Ever since we launched Magic Pocket, our in-house multi-exabyte storage system, we’ve been continuously looking for opportunities to improve efficiency, while maintaining our high standards for reliability. Last year, we pushed the limits of storage density by being the first major tech company to adopt SMR storage. In this post, we’ll discuss another advance in storage technology at Dropbox: a new cold storage tier that’s optimized for less frequently accessed data. This storage runs on the same SMR disks as our more active data, and through the same internal network.
The Lifetime of a file
The access characteristics of a file at Dropbox varies heavily over time. Files are accessed very frequently within the first few hours of being uploaded but significantly less frequently afterwards. Here is the cumulative distribution function of file accesses for files uploaded in the last year.
Over 40% of all file retrievals in Dropbox are for data uploaded in the last day, over 70% for data uploaded in the last month, and over 90% for data uploaded in the last year. This pattern is unsurprising. A new upload triggers a number of internal systems that fetch the file in order to augment the user experience, such as perform OCR, parse content to extract search tokens, or generate web previews for Office documents. Users also tend to share new documents, so a file is also likely to be synced to other devices soon after upload. In general, people are much more likely to access files they have recently uploaded rather than files they uploaded years ago.
We refer to data that’s accessed frequently as “warm” and infrequently accessed data as “cold.” The differences in access characteristics between warm and cold data open up opportunities for cost optimization by tailoring the system to each class of data.
Magic Pocket is our system for storing files. Dropbox splits files into chunks, called blocks, up to 4MB in size. The blocks are immutable—all metadata operations and related complexities around mutations and revision history are handled by the metadata layers on top. Magic Pocket’s job is to durably store and serve those large blocks.
This system is already designed for a fairly cold workload. It uses spinning disks, which have the advantage of being cheap, durable, and relatively high-bandwidth. We save the solid-state drives (SSDs) for our databases and caches. Magic Pocket also uses different data encodings as files age. When we first upload a file to Magic Pocket we use n-way replication across a relatively large number of storage nodes, but then later encode older data in a more efficient erasure coded format in the background.

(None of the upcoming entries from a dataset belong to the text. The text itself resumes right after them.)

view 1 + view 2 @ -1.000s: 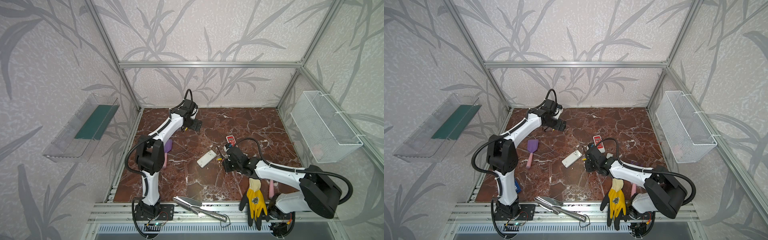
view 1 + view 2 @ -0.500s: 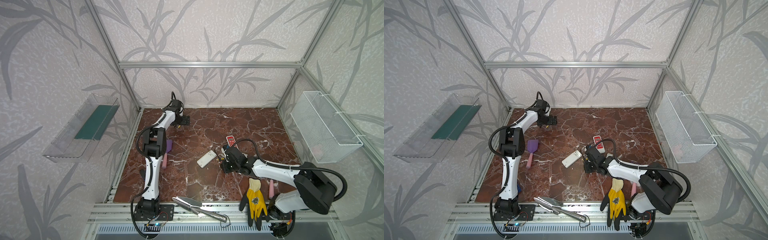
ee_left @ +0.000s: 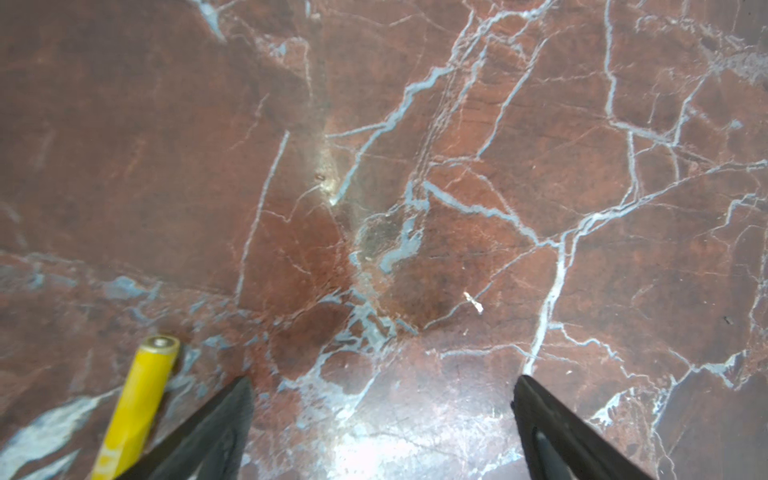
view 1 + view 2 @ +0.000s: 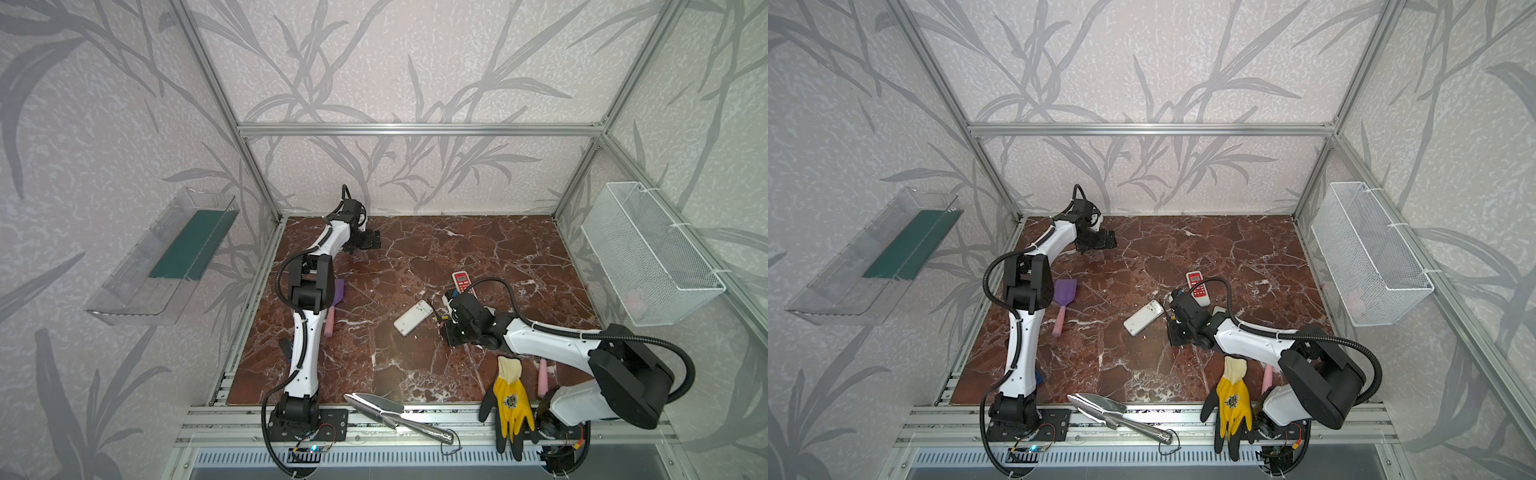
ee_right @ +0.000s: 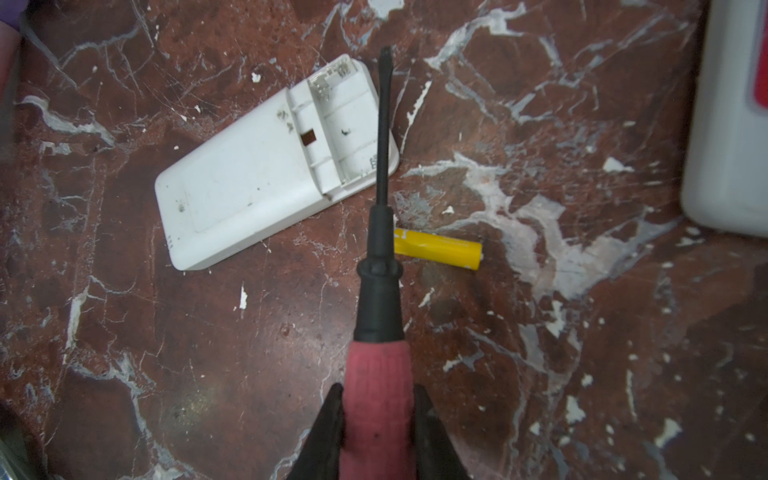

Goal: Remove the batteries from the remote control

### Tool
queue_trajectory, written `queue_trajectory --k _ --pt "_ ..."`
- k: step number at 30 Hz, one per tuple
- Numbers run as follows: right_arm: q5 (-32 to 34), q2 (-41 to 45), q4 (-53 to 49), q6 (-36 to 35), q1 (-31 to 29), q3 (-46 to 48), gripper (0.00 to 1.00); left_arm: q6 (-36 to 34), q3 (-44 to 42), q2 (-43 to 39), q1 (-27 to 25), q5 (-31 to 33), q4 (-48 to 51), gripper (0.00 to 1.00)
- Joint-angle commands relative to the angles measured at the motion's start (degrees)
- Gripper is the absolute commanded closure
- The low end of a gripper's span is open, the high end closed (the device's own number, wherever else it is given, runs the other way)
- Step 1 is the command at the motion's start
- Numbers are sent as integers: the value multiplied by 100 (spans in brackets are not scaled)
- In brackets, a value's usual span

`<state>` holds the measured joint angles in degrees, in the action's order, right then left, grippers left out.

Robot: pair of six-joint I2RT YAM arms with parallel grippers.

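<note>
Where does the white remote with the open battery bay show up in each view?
In a top view: white remote, mid-table, just left of the right arm's wrist.
In a top view: same spot.
Left wrist: not in it.
Right wrist, back up, bay open, partly under the screwdriver shaft.
Shared landmark: the red remote nearby.

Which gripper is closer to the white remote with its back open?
Right. The right gripper, shut on the screwdriver, sits just beside the white remote. The left gripper is open, far off at the back left corner of the table.
</note>
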<state>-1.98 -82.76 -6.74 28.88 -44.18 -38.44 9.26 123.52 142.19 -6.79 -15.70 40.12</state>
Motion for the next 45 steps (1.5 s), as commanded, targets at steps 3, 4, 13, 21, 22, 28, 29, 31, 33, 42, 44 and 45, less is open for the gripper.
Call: queue_trajectory --k 3,4,13,21,22,28,29,31,33,42,44,45 --pt "84 134 -104 -36 24 -121 100 -9 229 -42 56 -299 86 2" --pt "75 114 -94 -45 24 -127 100 -49 284 -105 58 -169 73 2" --pt "-82 -206 41 -14 24 -196 100 383 979 -8 574 395 -18 0" --pt "-136 -231 -17 20 15 -215 100 938 1610 662 941 357 317 1" --pt "-146 -222 -16 25 15 -217 100 983 1621 694 974 338 305 0" --pt "-136 -126 -57 98 -28 -186 100 1278 1714 920 1160 24 260 1" --pt "-136 -119 -60 106 -29 -180 100 1294 1719 933 1171 -15 247 1" --pt "-136 -109 -71 109 -38 -173 100 1307 1719 944 1180 -51 229 0" --pt "-135 -100 -76 109 -38 -169 100 1307 1719 957 1186 -124 198 0" --pt "-110 -19 -100 100 -40 -129 99 1220 1704 1013 1183 -247 263 1" --pt "-101 -12 -106 100 -42 -129 99 1188 1688 1016 1184 -238 294 1" --pt "-101 -4 -104 100 -39 -129 99 1184 1686 1014 1186 -236 304 1"
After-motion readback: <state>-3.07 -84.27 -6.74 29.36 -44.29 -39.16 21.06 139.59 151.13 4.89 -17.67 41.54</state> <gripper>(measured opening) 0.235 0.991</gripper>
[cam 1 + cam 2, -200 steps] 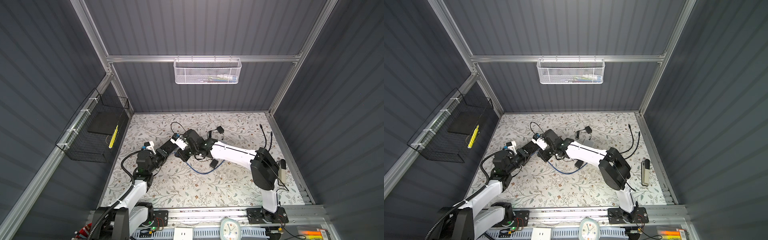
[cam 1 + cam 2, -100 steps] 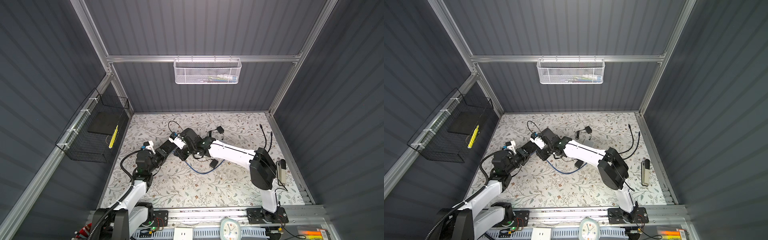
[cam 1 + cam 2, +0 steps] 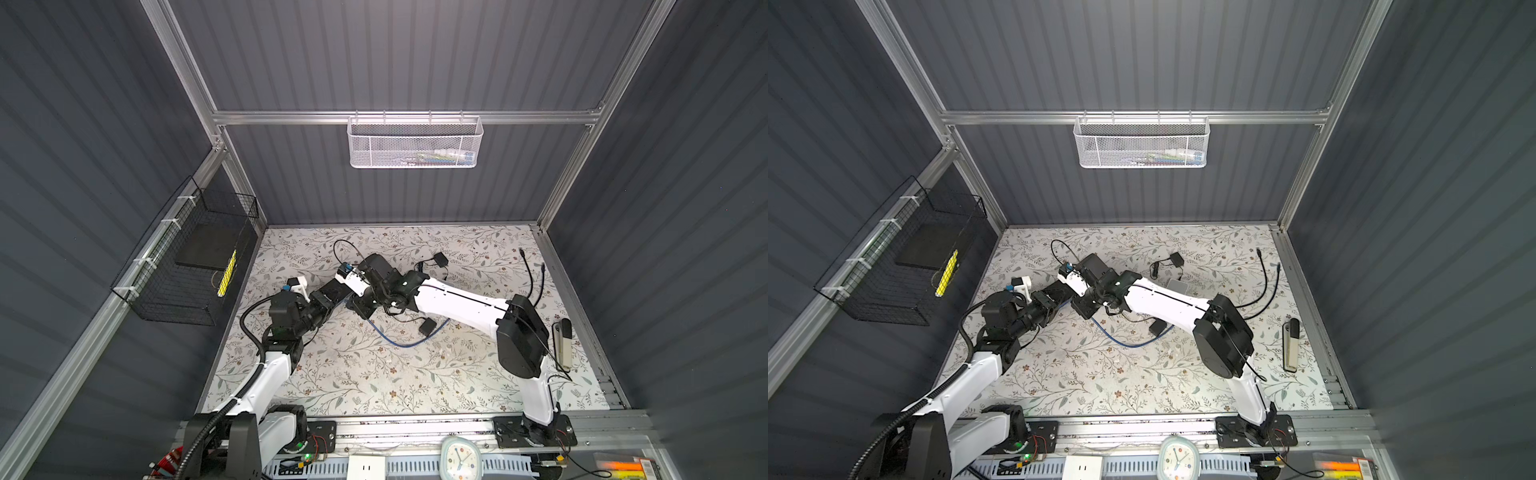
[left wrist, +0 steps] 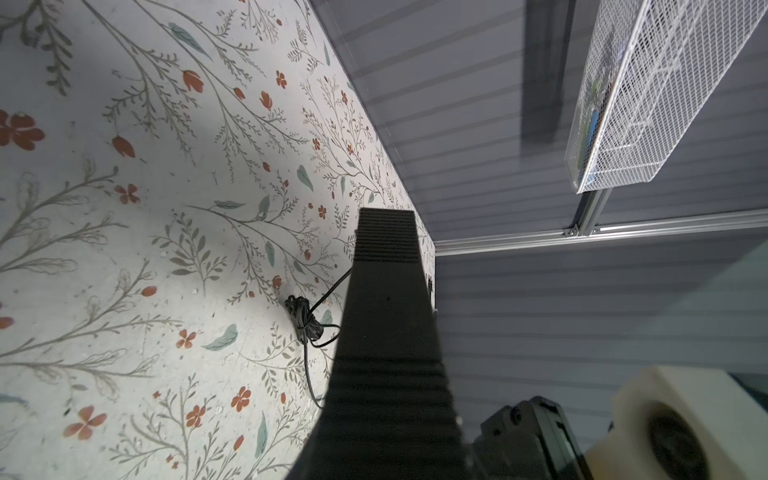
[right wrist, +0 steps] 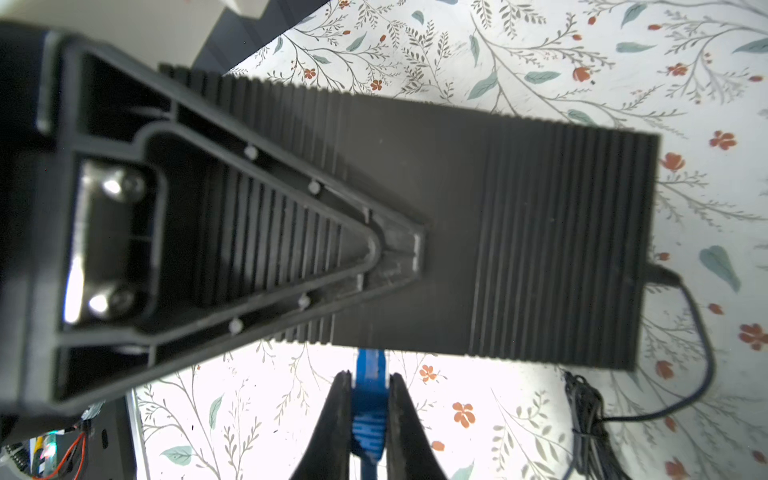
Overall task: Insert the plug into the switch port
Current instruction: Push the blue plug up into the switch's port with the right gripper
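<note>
At the left-middle of the flowered mat (image 3: 374, 374), two arms meet, one claw each.

Right claw (image 5: 368, 379): both fingers pinched tight on one blue plug (image 5: 369, 361), with no gap on either side. The plug tip sits against the long edge of the one black ribbed switch (image 5: 519, 232). Cannot tell whether it is seated in a port.

Left claw (image 5: 395, 249): clamped down on the switch. One finger lies flat across the ribbed top; the other is hidden beneath.

One thin black cord (image 5: 702, 332) leaves the switch's short end away from the left claw and runs to one tied bundle (image 5: 586, 419) on the mat.

One blue cable (image 3: 399, 343) trails from the plug and loops across the mat under the right arm.

Further out on the mat:
- Two small black adapters: one adapter (image 3: 438, 260) beyond the right arm, a second (image 3: 427, 327) beside the cable's loop.
- Two loose black leads (image 3: 527, 264) near the right edge.
- One long grey-and-black object (image 3: 562, 345) by that edge, not identified.

Walls: one white mesh basket (image 3: 415, 145) on the back rail, one black wire basket (image 3: 187, 266) on the left.

Front rail: one clock (image 3: 459, 459).
</note>
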Robot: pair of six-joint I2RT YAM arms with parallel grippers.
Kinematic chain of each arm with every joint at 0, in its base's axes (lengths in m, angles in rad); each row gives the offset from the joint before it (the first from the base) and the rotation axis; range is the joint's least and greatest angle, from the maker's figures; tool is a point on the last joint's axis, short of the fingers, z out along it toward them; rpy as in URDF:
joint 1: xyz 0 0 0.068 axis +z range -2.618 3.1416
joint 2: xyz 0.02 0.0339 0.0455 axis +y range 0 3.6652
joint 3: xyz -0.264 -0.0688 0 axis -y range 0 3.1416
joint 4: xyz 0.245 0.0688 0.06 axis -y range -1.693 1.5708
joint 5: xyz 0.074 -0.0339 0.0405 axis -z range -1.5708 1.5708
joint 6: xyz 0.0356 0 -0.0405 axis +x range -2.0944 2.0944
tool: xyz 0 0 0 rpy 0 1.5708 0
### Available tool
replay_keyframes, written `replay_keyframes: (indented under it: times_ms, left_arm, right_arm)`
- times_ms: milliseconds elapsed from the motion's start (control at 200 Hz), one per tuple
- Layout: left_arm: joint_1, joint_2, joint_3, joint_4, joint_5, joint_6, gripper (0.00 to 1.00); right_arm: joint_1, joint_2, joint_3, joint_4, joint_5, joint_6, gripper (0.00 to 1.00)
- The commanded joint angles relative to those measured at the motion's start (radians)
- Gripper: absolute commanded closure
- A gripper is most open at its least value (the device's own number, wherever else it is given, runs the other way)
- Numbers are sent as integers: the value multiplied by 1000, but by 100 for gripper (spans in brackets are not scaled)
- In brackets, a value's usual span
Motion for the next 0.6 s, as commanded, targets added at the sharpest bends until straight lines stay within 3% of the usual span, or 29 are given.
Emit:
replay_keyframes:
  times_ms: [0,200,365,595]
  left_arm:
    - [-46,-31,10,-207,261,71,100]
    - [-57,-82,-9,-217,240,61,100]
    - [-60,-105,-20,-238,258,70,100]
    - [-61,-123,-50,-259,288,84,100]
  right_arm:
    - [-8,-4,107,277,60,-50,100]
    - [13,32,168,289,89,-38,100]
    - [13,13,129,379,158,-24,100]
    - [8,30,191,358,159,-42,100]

Within a given geographic region Magic Pocket is already a highly efficient storage system. Replicating data across geographical regions makes Magic Pocket resilient to large scale natural disasters but also significantly less efficient in aggregate.
To understand our cold storage developments we first need a high level understanding of how Magic Pocket works.
Magic Pocket stores blocks in a highly reliable manner within a storage region but it also stores this data independently in at least two separate regions. Within a region things can get quite complicated, but the interface between regions is quite simple. It’s basically a glorified version of Put, Get, and Delete.
Many companies only replicate data across multiple data centers located within tens or a few hundred miles from each other. At Dropbox we set the bar for durability and availability during region outage much higher and replicate data across data centers located thousands of miles apart. We effectively store double the amount of data we would otherwise to better survive large-scale disasters.
This overhead has long been an inefficiency that we wanted to rectify. Ever since we built Magic Pocket, we kept asking ourselves, can we maintain the same high bar for safety but in a more efficient way?
In order to better tailor the system for the different workloads, we decided to operate two storage tiers. We built a new cold storage tier, and renamed the original Magic Pocket system the warm tier. We asynchronously migrate data in the background as it becomes cold. Everything that’s not cold is considered warm.
The high level requirements for a cold storage system are simple. We can’t sacrifice durability. Period. No matter how rarely any file is used, Dropbox users trust us with their most important stuff. We need to still be able to tolerate a full region outage and multiple rack failures in the surviving regions simultaneously. Availability-wise, we can’t sacrifice read availability but interestingly we don’t actually care about the write availability. Since user-facing writes get written to the warm storage tier we can pause writes into the cold storage tier at any time without affecting users.
We can tolerate a slight increase in latency for cold data, since Magic Pocket is already very fast compared to the time it takes to send files over the internet. However, we still need reliably fast access: you probably don’t need your 2007 tax records too often, but when you do, you want them immediately, not in few minutes.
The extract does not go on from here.